Say hello to the new face of evil, who might look a lot like you.

The New York Times recently introduced the world at large to Martin Shkreli, the 32-year-old founder of Turing Pharmaceuticals, who notoriously purchased the drug Deraprim (used to treat parasitic infections in babies, AIDS patients, cancer patients, and malaria sufferers) and raised its price from $13.50 to $750 per tablet. Now, new facts have revealed that Shkreli is also a major investor in Thursday/No Devotion frontman Geoff Rickly’s Collect Records.

An article from Bullett Media broke the story of the young millionaire’s involvement in the label, which currently houses artists such as Wax Idols, Nothing, Black Clouds, and Cities Aviv. It also points out Shkreli’s love of emo and pop-punk in the form of band shirts, live photos, and other weirdness like his purchase of Kurt Cobain’s credit card.

A damning Gawker piece also details how a previous business deal gone awry led to Shkreli’s ugly online harassment of a co-worker’s entire family. This is essentially the 2015 real-life equivalent of Mr. Burns’ disguising himself to come onboard a Greenpeace ship. “It was I, you fools! The man you trusted wasn’t Wavy Gravy at all. And all this time I’ve been smoking harmless tobacco!”

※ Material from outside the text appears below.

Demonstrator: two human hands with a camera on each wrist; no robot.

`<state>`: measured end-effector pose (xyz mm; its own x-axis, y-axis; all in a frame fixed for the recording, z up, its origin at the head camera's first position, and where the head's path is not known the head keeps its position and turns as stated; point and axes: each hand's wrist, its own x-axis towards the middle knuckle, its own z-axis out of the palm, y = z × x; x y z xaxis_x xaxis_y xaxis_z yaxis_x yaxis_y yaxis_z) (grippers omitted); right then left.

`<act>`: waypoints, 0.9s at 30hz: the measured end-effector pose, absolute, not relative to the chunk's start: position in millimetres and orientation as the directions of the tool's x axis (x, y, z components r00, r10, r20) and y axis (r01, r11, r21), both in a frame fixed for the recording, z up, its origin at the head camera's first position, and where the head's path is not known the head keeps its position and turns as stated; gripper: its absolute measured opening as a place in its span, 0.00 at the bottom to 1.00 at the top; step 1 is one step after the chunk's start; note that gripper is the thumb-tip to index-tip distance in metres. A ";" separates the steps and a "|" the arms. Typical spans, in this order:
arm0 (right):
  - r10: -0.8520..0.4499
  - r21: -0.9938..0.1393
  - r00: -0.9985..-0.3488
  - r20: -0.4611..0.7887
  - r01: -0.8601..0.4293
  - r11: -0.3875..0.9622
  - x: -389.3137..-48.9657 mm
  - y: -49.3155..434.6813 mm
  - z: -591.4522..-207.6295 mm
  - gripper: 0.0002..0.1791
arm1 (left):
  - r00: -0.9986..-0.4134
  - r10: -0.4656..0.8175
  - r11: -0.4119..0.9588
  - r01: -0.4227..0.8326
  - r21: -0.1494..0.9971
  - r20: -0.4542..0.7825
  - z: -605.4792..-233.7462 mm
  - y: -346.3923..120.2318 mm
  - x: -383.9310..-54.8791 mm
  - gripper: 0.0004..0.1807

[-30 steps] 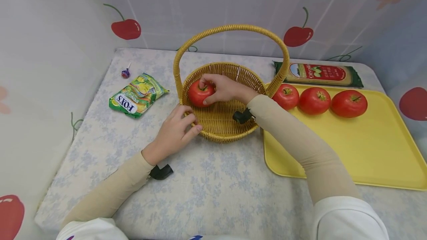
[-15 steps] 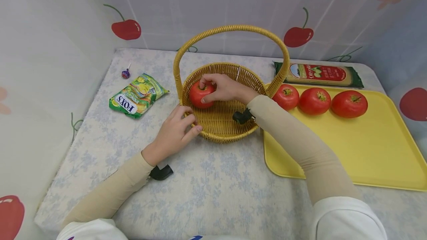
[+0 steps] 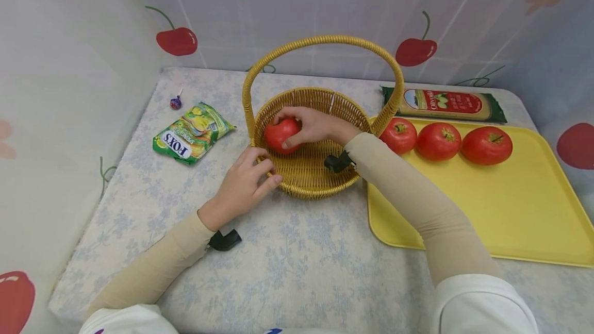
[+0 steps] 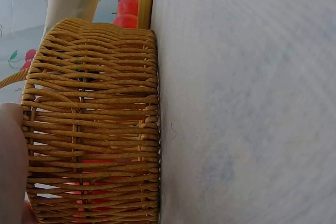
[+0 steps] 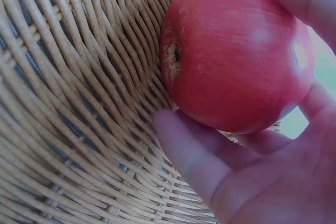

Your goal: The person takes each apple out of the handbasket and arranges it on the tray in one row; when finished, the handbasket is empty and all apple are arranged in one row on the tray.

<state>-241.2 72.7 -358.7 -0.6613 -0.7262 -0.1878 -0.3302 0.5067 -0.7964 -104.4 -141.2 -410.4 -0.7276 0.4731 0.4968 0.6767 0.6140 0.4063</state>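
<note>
My right hand (image 3: 308, 125) reaches into the wicker basket (image 3: 315, 189) and grips a red apple (image 3: 280, 135) at its left end. In the right wrist view the apple (image 5: 236, 51) lies on its side, its stem hollow turned toward the woven wicker (image 5: 105, 103); thumb and fingers curve around it. My left hand (image 3: 246, 177) holds the basket's left front rim, fingers hooked over the edge. Through gaps in the wicker (image 4: 94, 129), the left wrist view shows red from the apple. Only part of the left hand (image 4: 10, 161) shows there.
A yellow tray (image 3: 464, 210) stands right of the basket, with three red apples (image 3: 438, 140) along its back edge. Behind it lies a long olive-labelled packet (image 3: 447, 103). A green Fox's candy bag (image 3: 192, 133) and a lollipop (image 3: 176, 102) lie left. The tall basket handle (image 3: 325, 40) arches overhead.
The apple in my right hand has turned over, so its stem end no longer shows from above, and has shifted slightly toward me. My left hand has stayed on the rim.
</note>
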 end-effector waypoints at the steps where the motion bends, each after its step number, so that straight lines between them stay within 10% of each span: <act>1: -0.732 -0.804 -0.654 -0.190 -0.325 0.499 -241.3 72.7 -358.9 0.29 | -0.726 0.473 0.612 0.678 0.407 0.499 -410.6 -141.1 -104.6 0.35; 27: -0.752 -0.820 -0.634 -0.180 -0.325 0.470 -242.0 73.5 -360.8 0.30 | -0.728 0.474 0.616 0.676 0.405 0.495 -409.4 -140.8 -103.8 0.36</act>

Before the knives are sharpened for Rickly and other artists of the Collect Records roster, it should be made clear that they were completely unaware of their angel investor’s background. Members of Wax Idols and Nothing have sounded off on their anger at the revelation, while also rushing to Rickly’s defence. “Geoff did NOT understand what kind of person he was dealing with,” says Nothing frontman Dominic Palermo. “I vouch for him 100%.”

In an interview with Noisey Rickly admits to his naive loyalty after meeting Shkreli on Twitter and becoming business partners. While he wanted to see the positivity of a label with the power in the hands of the artists, he now sees the source of its success as “completely heartbreaking” and cannot imagine a foreseeable future for Collect Records.

“I can’t see my future at all in the label,” says Rickly. “I have to see what the bands want first, and see if there is any meaning or any mission following all of this. More than anything, I want the bands to see that I hold art as the guiding force in my life. Ultimately I see this going in the same way it always does, where all the artists get blamed for everything and capitalism is never held accountable. I really think that if Collect is going to be scrutinized as being capitalism, but that is how music survives. I’m not making excuses for what has happened, but there is no corner of the music industry that doesn’t live and breathe from subsidies from business. It’s reductive and hypocritical to hold us and only us accountable though, we are all at fault in some greater way.”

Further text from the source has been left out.